What is needed: Please work out how many lines in the data below hold the word "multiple", and state only the number.

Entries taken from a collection
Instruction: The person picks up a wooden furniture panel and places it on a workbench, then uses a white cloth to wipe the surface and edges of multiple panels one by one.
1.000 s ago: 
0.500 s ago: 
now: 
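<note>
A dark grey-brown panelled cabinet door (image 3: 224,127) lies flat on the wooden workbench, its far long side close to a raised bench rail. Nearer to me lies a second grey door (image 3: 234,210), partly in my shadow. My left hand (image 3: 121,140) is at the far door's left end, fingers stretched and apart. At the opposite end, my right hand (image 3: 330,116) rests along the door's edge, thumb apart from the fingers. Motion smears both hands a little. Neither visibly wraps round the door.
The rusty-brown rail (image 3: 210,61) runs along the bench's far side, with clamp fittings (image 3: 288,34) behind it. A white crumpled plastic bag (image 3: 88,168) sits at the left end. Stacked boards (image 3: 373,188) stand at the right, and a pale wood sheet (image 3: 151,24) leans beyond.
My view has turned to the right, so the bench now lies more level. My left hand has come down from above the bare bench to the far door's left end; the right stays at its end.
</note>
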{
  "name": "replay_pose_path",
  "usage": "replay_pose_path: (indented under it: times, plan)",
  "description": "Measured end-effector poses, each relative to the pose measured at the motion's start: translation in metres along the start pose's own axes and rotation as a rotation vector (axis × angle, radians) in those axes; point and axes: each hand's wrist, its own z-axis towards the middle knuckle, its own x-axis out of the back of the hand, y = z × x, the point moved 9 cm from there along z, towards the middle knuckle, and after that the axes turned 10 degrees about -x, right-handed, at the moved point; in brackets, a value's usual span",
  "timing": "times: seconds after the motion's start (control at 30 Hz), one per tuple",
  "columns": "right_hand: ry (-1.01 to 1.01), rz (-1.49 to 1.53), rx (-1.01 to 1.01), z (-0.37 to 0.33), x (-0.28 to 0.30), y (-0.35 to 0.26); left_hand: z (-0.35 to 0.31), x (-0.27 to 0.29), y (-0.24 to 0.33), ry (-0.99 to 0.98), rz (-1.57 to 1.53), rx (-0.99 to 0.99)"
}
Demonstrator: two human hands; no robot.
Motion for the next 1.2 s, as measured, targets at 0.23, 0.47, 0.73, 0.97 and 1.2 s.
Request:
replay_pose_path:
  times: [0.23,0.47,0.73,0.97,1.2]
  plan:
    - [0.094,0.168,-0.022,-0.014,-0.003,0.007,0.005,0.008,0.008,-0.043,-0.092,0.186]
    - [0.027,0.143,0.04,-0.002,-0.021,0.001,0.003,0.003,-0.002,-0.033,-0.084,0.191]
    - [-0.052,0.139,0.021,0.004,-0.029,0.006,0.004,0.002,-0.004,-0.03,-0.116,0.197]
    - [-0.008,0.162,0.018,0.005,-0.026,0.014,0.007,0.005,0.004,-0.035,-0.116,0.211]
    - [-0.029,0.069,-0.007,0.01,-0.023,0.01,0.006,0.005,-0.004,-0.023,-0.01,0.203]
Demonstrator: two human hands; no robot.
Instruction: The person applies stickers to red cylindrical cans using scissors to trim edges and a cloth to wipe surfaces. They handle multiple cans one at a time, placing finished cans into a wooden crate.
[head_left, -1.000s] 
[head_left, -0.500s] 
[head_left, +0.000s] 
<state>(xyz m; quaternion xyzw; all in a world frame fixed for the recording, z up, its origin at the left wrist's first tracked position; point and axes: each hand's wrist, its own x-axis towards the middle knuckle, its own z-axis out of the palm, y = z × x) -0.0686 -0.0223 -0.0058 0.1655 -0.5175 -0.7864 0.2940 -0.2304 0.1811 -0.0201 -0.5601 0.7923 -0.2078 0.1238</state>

Response to this task: 2